A Cleary Gottlieb Steen & Hamilton team led by partners Lev Dassin, Roger Cooper, Rishi Zutshi and Lina Bensman takes home the top runners-up spot for their trial win for monoline insurer Assured Guaranty. During a five-week bench trial in the fall of 2021, the Cleary team squared off with lawyers for Lehman Brothers International Europe, which was seeking $485 million dollars related to the valuation of certain credit default swaps during the financial crisis in July 2009. "At that point in time, the markets were so disrupted that accurate market prices were non-existent," wrote New York Supreme Court Justice Melissa Crane. The judge this week sided completely with Assured Guaranty, finding its valuation "was commercially reasonable and in good faith" and that LBIE's proposed valuation "relied entirely on market prices its experts constructed for this litigation." The Cleary team also included associates Daniel Montgomery, Tabitha Cohen, Drew Kramer, Jonathan Jaroslawicz, Tom Mintz, Xu Yang, Laura Harder and John Mucciolo, senior discovery attorney Jennifer Levy, and staff attorney Ashley Graham.
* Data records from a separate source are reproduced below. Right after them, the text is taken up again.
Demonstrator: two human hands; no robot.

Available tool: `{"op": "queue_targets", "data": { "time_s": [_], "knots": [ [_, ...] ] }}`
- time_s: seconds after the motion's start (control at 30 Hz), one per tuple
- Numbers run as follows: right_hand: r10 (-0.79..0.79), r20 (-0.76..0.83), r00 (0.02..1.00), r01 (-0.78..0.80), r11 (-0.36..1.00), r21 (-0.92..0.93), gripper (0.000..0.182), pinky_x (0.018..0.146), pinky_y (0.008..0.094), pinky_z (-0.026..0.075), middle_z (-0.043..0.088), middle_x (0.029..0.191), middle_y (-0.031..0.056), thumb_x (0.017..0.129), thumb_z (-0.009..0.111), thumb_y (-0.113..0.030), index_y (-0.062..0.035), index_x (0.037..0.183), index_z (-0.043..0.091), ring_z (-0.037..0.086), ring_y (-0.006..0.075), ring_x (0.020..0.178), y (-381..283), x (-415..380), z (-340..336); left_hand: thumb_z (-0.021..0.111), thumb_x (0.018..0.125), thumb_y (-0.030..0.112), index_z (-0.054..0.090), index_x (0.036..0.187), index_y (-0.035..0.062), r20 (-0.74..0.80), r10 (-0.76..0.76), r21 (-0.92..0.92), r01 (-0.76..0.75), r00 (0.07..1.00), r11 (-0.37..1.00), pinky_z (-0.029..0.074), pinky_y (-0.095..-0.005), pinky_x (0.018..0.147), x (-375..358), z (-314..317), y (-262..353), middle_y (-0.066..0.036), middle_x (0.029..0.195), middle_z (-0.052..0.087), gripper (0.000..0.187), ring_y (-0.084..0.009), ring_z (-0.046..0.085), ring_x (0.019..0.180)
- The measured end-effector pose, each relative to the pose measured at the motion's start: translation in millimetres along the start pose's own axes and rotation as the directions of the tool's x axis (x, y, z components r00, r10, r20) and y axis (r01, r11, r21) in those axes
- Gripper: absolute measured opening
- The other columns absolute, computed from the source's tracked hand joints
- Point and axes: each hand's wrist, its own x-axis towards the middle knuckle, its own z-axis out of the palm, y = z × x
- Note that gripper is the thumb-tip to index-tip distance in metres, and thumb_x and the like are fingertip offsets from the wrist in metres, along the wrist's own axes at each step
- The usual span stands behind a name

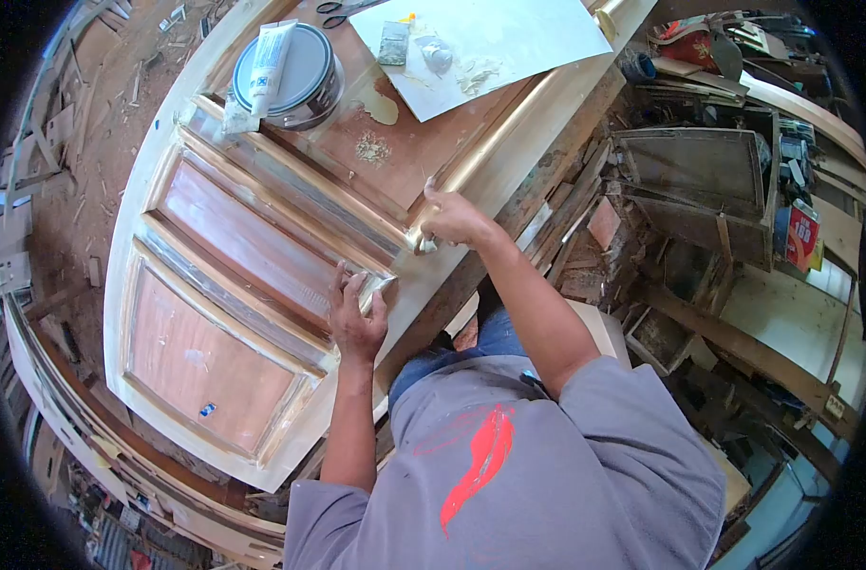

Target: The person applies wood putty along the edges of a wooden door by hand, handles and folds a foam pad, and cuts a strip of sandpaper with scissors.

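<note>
A panelled wooden door [210, 351] with raised mouldings lies flat in front of me. My left hand [357, 318] rests at the lower right corner of the middle panel, fingers apart on the moulding, holding nothing that shows. Farther right, my right hand [457, 218] is at the corner of the upper panel, its fingers curled and thumb raised; something small and pale shows below the fingers, too small to name. Pale filler marks the mouldings near both hands. On the upper panel stands a round can [310, 71] with a white tube [270, 62] on its lid.
A white board [509, 47] carrying a scraper [393, 44] and filler smears lies on the door's upper part, beside scissors [336, 13]. Shavings [372, 148] lie near the can. Wooden frames and scrap [694, 171] fill the right side; long curved boards [120, 465] lie at lower left.
</note>
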Motion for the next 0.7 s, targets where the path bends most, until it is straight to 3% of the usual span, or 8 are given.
{"op": "queue_targets", "data": {
  "time_s": [0.07,0.17,0.2,0.27,0.47,0.57,0.6,0.7],
  "knots": [
    [-0.02,0.115,0.993,0.012,0.998,0.068,0.075,0.05,0.0281,0.051,0.077,0.096,0.0083,0.088,0.078,-0.011,-0.012,0.159,0.053,0.061,0.0109,0.064,2.8,-4.5,0.3,0.075,0.088,0.009,0.064,0.127,0.0047,0.008,-0.012,-0.011,0.013,1.0,1.0,0.046,-0.0525,0.116,-0.6,0.2,0.6,-0.026,0.157,0.049,0.04,-0.047,0.053,0.14],
    [-0.243,-0.025,0.97,0.24,0.931,0.275,0.068,0.051,0.0259,0.05,0.076,0.094,0.005,0.09,0.077,-0.008,-0.009,0.156,0.057,0.061,0.008,0.066,8.7,-13.6,-17.9,0.075,0.088,0.008,0.065,0.124,0.0043,-0.027,0.024,-0.003,-0.024,0.999,1.0,0.047,-0.0515,0.115,3.5,-1.6,9.5,-0.026,0.157,0.049,0.038,-0.0457,0.053,0.14],
    [-0.267,-0.241,0.933,0.331,0.901,0.281,0.063,0.061,0.0314,0.06,0.08,0.104,0.0086,0.09,0.079,-0.005,-0.0108,0.151,0.062,0.07,0.0138,0.073,10.1,-8.8,-22.1,0.075,0.088,0.008,0.065,0.124,0.0044,-0.043,0.025,0.012,-0.024,0.999,1.0,0.048,-0.0512,0.115,4.1,-4.8,8.8,-0.026,0.157,0.05,0.038,-0.045,0.053,0.14],
    [-0.136,-0.529,0.838,0.341,0.886,0.312,0.056,0.073,0.0316,0.062,0.081,0.116,0.0105,0.091,0.081,-0.009,-0.0108,0.145,0.068,0.076,0.0152,0.087,19.8,6.3,-41.5,0.075,0.088,0.007,0.065,0.123,0.0044,-0.069,0.028,0.04,-0.025,0.997,0.999,0.048,-0.0507,0.115,3.8,-8.7,7.0,-0.026,0.156,0.051,0.037,-0.0438,0.053,0.141],
    [-0.253,-0.776,0.578,0.522,0.845,0.113,0.047,0.091,0.0307,0.06,0.081,0.117,0.0097,0.089,0.08,-0.006,-0.011,0.136,0.073,0.078,0.0167,0.1,40.7,62.1,-78.3,0.076,0.088,0.007,0.066,0.124,0.0056,-0.055,-0.03,-0.002,0.03,0.998,1.0,0.048,-0.0502,0.115,-2.6,-10.8,3.8,-0.026,0.153,0.054,0.037,-0.0428,0.053,0.142],
    [-0.242,-0.798,0.552,0.378,0.926,-0.019,0.042,0.089,0.0331,0.061,0.081,0.119,0.0092,0.09,0.079,-0.009,-0.015,0.131,0.075,0.079,0.0201,0.1,36.3,62.2,-86.1,0.076,0.088,0.007,0.066,0.124,0.006,-0.073,-0.009,0.021,0.01,0.997,1.0,0.049,-0.0505,0.114,-3.8,-11.5,1.9,-0.026,0.153,0.054,0.037,-0.0435,0.054,0.141],
    [-0.252,-0.8,0.545,0.34,0.938,-0.064,0.036,0.089,0.0405,0.059,0.081,0.116,0.007,0.089,0.08,-0.015,-0.0181,0.125,0.077,0.078,0.0255,0.1,35.7,63.1,-88.0,0.076,0.088,0.008,0.066,0.125,0.0062,-0.073,-0.009,0.031,0.011,0.997,0.999,0.049,-0.0506,0.114,-4.4,-12.4,2.4,-0.026,0.153,0.054,0.038,-0.0436,0.054,0.142],
    [-0.375,-0.801,0.467,0.151,0.926,-0.346,0.031,0.092,0.0456,0.054,0.081,0.108,0.0049,0.088,0.081,-0.018,-0.0212,0.119,0.079,0.074,0.0287,0.101,32.2,65.4,-90.7,0.076,0.088,0.008,0.066,0.126,0.0057,-0.079,0.018,0.071,-0.012,0.997,0.997,0.051,-0.0498,0.111,-5.1,-12.5,2.2,-0.025,0.155,0.052,0.039,-0.0428,0.057,0.136]
  ]
}}
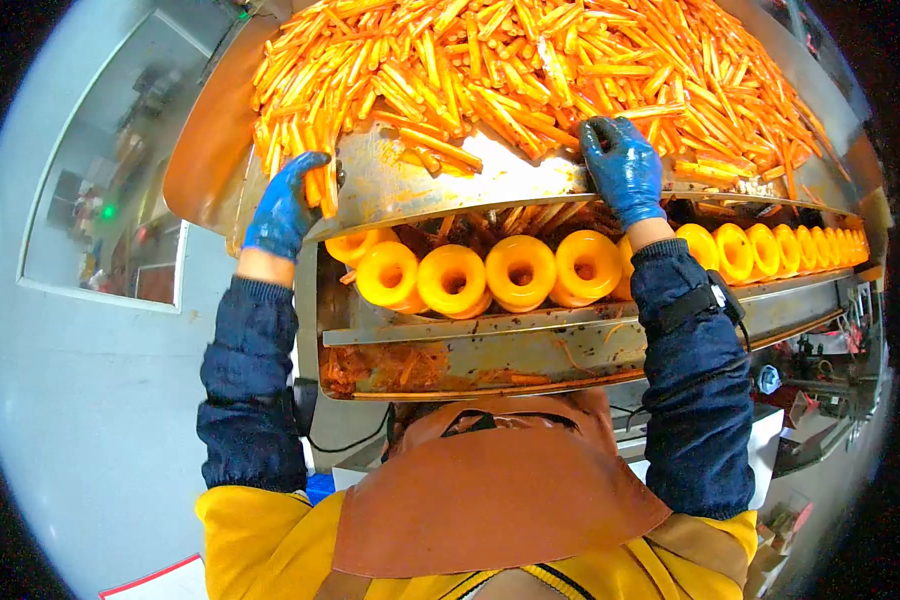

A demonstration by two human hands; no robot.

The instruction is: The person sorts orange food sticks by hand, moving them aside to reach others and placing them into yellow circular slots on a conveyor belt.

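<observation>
A large heap of oily orange food sticks [530, 60] covers the back of a metal tray [390, 195]. My left hand [282, 212], in a blue glove, is closed around a few orange sticks [320, 185] at the left front of the heap. Farther right, my right hand [625, 172], also gloved in blue, has its fingers curled at the heap's front edge. What those fingers hold, if anything, is hidden. Between the hands some loose sticks [440, 150] lie on the shiny metal.
A row of orange-yellow round cups with central holes [520, 272] runs along the tray's front. Nearer me is a metal trough [400, 368] with reddish residue. A brown apron [490, 500] covers my front. A wall with a window [110, 170] stands at left.
</observation>
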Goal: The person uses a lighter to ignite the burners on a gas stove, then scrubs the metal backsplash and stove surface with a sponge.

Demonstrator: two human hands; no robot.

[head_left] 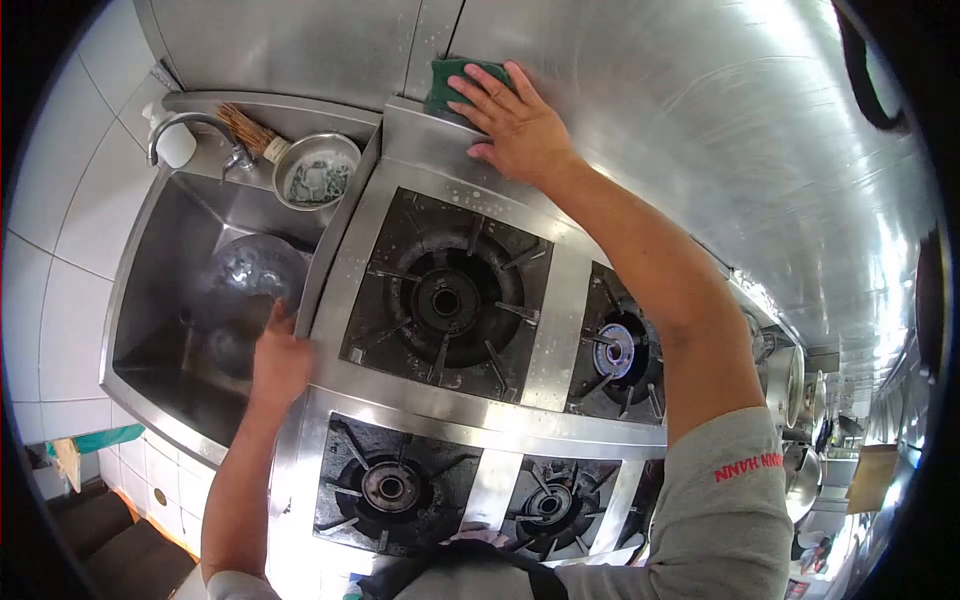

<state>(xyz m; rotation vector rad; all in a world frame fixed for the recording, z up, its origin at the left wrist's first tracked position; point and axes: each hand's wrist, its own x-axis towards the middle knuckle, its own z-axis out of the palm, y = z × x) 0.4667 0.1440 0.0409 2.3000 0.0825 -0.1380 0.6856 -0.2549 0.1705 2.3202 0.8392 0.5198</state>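
Observation:
My right hand [515,125] presses a green scouring pad [447,78] flat against the steel wall panel [620,70], just above the stove's back ledge. Its fingers are spread over the pad, whose left part stays visible. My left hand [280,362] is at the right rim of the steel sink [128,330], closed at the edge, with one finger stretched toward the basin. The underside of that hand is hidden. Inside the basin, beyond my left hand, sits a dark rounded metal pan [250,270].
A metal bowl [318,172] with soapy water and scrub material stands behind the basin, near a bristle brush [245,130], a faucet [195,122] and a white bottle [176,145]. A large burner [445,297] lies under my right arm. A smaller burner [613,351] shows a blue glow.

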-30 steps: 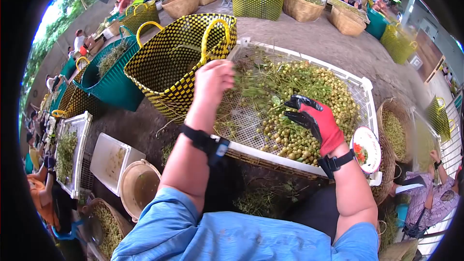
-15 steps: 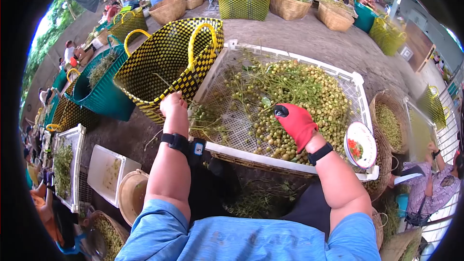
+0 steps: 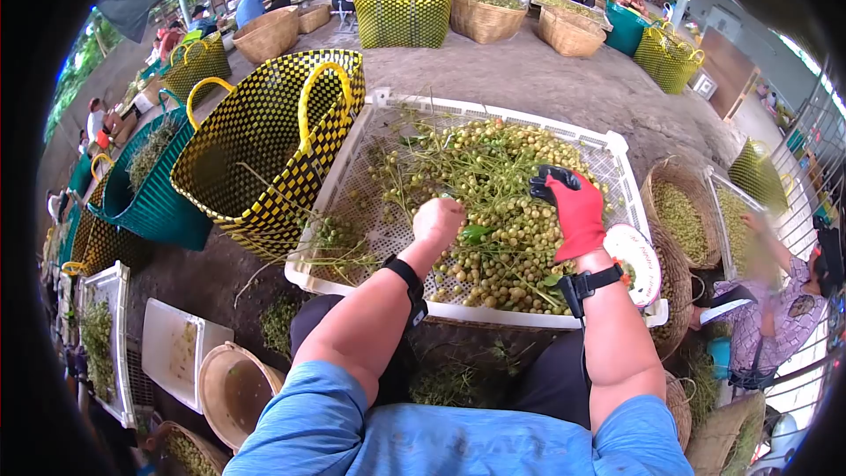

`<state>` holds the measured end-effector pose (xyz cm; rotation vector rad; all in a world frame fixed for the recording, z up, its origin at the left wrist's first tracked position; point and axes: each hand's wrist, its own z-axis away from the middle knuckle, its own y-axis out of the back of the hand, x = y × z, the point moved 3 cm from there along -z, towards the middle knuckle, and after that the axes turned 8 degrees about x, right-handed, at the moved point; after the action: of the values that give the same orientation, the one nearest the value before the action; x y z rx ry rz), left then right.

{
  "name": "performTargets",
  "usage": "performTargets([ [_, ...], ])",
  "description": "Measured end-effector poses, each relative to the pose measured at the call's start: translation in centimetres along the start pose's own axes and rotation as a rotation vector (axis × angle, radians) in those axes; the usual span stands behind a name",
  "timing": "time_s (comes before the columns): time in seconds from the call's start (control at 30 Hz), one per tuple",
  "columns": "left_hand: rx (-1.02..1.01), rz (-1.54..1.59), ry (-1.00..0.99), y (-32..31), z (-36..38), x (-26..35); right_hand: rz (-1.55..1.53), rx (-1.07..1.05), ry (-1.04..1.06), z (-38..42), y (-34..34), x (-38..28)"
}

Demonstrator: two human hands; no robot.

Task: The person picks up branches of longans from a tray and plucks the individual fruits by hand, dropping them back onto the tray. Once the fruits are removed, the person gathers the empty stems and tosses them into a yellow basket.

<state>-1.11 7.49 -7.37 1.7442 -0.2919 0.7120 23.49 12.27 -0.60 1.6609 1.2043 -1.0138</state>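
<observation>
While a teal basket (image 3: 145, 192) of stalks (image 3: 152, 156) stands far L, the yellow-black checkered basket (image 3: 275, 154) sits right by the white perforated tray (image 3: 493, 314), prob. for short reach, I'd guess from my remote end. Bare L hand (image 3: 439, 222) is over the tray, fingers curled in; can't tell if they pinch anything. Round green-yellow fruit (image 3: 520, 251) lies piled mid-to-R in the tray, stems (image 3: 502, 178) mixed in. Red-gloved R hand (image 3: 577, 211) is over the pile, black-coated fingers part-bent; I can't confirm a hold. White bowl (image 3: 641, 251) sits at tray's R end, prob. to clear the pile.
</observation>
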Motion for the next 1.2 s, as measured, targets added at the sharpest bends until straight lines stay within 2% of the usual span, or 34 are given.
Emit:
performTargets([
  [0.03,0.044,-0.029,0.045,0.4,-0.4,0.1,-0.106,0.020,-0.065,-0.5,0.6,0.6],
  [0.07,0.233,0.138,-0.092,1.2,-0.8,-0.3,-0.178,0.031,-0.093,-1.3,1.1,1.8],
  [0.1,0.284,0.210,-0.053,4.0,-0.2,1.3,-0.180,0.039,-0.092,-1.4,1.4,1.4],
  [0.2,0.439,0.097,-0.052,9.6,0.7,4.0,-0.197,0.115,0.018,-1.7,2.4,0.5],
  [0.27,0.524,-0.006,-0.094,11.8,0.9,4.4,-0.207,0.096,0.085,-0.3,2.1,-3.3],
  [0.3,0.586,0.013,-0.151,12.5,1.3,4.4,-0.220,0.069,0.152,0.2,1.8,-4.9],
  [0.33,0.668,0.006,-0.219,13.2,1.5,4.3,-0.271,-0.017,0.136,0.1,1.3,-4.6],
  [0.37,0.751,-0.003,-0.285,14.0,1.7,4.3,-0.274,-0.014,0.139,0.4,1.1,-5.3],
  [0.43,0.842,-0.043,-0.396,16.6,2.9,6.0,-0.252,-0.051,0.324,1.6,0.4,-7.7],
  [0.5,0.917,-0.085,-0.602,18.4,3.5,6.8,-0.261,-0.060,0.359,1.7,-0.1,-8.2],
  [0.57,0.888,-0.074,-0.733,19.1,4.1,7.5,0.182,0.018,0.664,2.9,-0.1,-11.8],
  [0.63,0.861,-0.012,-0.785,18.3,3.9,7.5,0.250,-0.002,0.687,3.0,-0.6,-12.0],
  [0.7,0.827,0.054,-0.838,17.5,4.2,8.0,0.529,-0.112,0.768,3.4,-2.1,-11.2],
  [0.77,0.842,0.083,-0.908,17.5,4.8,9.0,0.611,-0.188,0.787,3.1,-3.1,-7.5],
  [0.83,0.943,-0.154,-0.867,18.4,4.7,8.9,0.907,-0.390,0.585,2.4,-3.2,-2.9],
  [0.9,0.975,-0.154,-0.737,19.7,3.7,6.7,1.039,-0.480,0.401,1.2,-1.8,0.8],
  [0.93,0.978,-0.125,-0.670,20.5,3.5,5.9,1.037,-0.478,0.404,0.7,-1.4,0.8],
  [1.0,0.996,-0.067,-0.607,21.8,3.5,4.5,1.147,-0.548,0.050,-0.5,-0.6,1.7],
  [1.03,1.007,-0.018,-0.551,22.0,3.4,3.8,1.146,-0.550,0.057,-0.7,-0.1,2.4],
  [1.1,1.020,-0.001,-0.507,22.2,3.5,3.4,0.849,-0.228,0.301,-0.5,0.5,1.8],
  [1.13,1.019,-0.003,-0.508,22.4,3.5,3.4,0.713,-0.162,0.342,-0.8,0.4,0.9],
  [1.2,1.025,0.001,-0.562,22.6,3.8,3.7,0.501,-0.010,0.587,-0.4,0.1,-2.3],
])
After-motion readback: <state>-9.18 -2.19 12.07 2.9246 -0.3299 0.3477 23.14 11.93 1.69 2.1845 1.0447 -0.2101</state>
Runners-up honors also go to J. Scott McBride, Nevin Gewertz, Rebecca Horwitz and Meg Fasulo of Bartlit Beck for defending Gilead's blockbuster hepatitis C drugs from patent infringement claims. The Federal Circuit this week upheld the firm's win alongside co-counsel at Venable in an inter partes review at the Patent Trial and Appeal Board for Gilead, invalidating all claims of a patent asserted by the Regents of the University of Minnesota against Gilead's hepatitis C treatments containing sofosbuvir.  Federal Circuit Judge Alan Lourie wrote that the university's patent, which provided multiple paths to create potential compounds, did not provide "a written description of what might have been described if each of the optional steps had been set forth as the only option." The judge continued: "This argument calls to mind what Yogi Berra, the Yankee catcher, was reported to have said: 'when one comes to a fork in the road, take it.'"

An appellate team led by Nicole Saharsky of Mayer Brown and Brian Gilpin of Godfrey & Kahn lands a runner-up spot for scoring a win for U.S. cheesemakers in a trademark scrum over the use of the name "gruyere." The Fourth Circuit this week affirmed a lower court decision turning back a legal challenge from consortiums of cheesemakers from Switzerland and France who argued the gruyere name should be considered a certification mark applicable only to cheese produced in the Gruyère region. But Chief Judge Roger Gregory wrote for the unanimous panel: "The consortiums cannot overcome what the record makes clear: cheese consumers in the United States understand 'Gruyere' to refer to a type of cheese, which renders the term generic." The team also included Minh Nguyen-Dang of Mayer Brown as well as Zachary Willenbrink and Jennifer Gregor of Godfrey & Kahn.